> [Task brief]:
In the listing below, locate the line containing "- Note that" and the line containing "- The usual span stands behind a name". Output both of them and every line between, exactly as written, and nothing more.

> [Given information]:
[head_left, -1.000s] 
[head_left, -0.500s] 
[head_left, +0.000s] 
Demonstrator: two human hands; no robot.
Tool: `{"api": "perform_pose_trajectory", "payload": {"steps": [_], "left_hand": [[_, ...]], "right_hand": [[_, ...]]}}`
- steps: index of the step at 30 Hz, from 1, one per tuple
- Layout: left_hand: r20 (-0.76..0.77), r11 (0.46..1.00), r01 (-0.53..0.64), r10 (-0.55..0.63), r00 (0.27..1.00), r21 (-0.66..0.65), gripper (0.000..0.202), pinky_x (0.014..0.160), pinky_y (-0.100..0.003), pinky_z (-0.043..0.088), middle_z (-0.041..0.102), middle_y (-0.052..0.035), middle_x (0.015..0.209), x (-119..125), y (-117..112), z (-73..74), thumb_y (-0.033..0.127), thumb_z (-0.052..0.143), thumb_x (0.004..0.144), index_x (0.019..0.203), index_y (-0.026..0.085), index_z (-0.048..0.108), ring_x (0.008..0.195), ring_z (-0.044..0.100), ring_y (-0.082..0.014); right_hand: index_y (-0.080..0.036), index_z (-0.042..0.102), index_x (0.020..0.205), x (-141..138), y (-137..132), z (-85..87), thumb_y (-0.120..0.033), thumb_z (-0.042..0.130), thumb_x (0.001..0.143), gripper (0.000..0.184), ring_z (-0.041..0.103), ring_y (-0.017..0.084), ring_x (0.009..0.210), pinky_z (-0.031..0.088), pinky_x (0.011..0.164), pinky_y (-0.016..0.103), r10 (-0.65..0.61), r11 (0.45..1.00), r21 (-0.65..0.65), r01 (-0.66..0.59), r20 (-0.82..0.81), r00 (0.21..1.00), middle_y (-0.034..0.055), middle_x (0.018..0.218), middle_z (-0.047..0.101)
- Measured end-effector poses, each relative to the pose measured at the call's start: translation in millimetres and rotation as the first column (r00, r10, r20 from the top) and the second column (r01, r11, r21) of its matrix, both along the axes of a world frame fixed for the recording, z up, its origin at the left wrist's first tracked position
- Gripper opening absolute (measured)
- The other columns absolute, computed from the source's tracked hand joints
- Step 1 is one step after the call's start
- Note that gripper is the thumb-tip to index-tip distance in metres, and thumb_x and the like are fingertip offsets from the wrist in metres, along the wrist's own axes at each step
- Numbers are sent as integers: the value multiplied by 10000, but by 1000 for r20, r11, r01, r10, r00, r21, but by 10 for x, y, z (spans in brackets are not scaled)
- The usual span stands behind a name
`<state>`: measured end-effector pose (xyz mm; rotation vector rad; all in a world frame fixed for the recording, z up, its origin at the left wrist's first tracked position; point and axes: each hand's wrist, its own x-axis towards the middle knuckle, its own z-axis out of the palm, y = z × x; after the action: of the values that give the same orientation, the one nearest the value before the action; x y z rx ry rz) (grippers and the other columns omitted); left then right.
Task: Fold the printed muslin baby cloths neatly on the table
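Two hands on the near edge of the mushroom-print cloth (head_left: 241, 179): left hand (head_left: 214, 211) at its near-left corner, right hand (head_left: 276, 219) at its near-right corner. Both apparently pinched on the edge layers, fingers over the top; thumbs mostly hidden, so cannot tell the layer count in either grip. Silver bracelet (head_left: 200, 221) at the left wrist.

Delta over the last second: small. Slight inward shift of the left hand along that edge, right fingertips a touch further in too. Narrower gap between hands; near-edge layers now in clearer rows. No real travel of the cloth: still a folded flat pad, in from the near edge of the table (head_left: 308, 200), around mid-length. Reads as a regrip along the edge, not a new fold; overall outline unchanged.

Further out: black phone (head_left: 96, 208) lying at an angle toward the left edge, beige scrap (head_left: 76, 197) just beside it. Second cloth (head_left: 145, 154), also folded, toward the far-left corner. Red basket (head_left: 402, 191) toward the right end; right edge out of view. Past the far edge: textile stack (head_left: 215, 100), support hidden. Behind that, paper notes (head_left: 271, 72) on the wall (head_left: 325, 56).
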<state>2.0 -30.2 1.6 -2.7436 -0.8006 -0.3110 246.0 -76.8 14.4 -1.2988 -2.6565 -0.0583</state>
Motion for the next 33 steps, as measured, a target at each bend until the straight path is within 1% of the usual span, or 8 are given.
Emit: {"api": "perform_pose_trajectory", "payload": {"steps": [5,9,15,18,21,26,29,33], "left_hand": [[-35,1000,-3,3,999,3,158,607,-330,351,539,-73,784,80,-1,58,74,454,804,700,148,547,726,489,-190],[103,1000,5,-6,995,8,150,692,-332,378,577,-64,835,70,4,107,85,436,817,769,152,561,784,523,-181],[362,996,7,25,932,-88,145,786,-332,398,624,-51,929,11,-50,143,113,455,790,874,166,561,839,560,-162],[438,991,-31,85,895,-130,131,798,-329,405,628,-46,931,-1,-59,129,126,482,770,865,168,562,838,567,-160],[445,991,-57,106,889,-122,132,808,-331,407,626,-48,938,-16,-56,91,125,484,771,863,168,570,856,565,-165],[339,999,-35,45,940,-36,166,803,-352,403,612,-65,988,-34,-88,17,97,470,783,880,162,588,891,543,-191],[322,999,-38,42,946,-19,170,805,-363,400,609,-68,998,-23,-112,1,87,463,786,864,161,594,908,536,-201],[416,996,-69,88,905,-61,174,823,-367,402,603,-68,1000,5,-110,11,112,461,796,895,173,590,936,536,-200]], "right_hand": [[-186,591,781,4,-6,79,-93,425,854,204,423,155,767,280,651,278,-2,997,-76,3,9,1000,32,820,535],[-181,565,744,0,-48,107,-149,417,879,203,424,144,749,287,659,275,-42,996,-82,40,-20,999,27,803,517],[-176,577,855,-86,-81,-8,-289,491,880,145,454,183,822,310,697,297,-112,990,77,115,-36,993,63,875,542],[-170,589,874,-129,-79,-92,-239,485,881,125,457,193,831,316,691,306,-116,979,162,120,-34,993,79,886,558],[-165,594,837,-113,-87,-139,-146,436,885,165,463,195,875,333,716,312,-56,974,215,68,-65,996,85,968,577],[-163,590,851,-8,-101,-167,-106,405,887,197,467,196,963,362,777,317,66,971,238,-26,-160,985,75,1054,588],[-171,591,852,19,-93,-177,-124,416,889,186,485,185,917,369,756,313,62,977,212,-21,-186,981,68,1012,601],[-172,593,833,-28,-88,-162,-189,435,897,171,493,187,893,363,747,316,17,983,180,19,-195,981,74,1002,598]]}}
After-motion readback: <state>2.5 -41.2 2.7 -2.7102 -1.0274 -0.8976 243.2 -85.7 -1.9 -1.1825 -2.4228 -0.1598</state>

> [Output below]:
- Note that gripper is the thumb-tip to index-tip distance in metres, and thumb_x and the like are fingertip offsets from the wrist in metres, along the wrist's own axes at each step
- Numbers are sent as integers: the value multiplied by 10000, but by 1000 for r20, r11, r01, r10, r00, r21, but by 10 for x, y, z (spans in brackets are not scaled)
- The usual span stands behind a name

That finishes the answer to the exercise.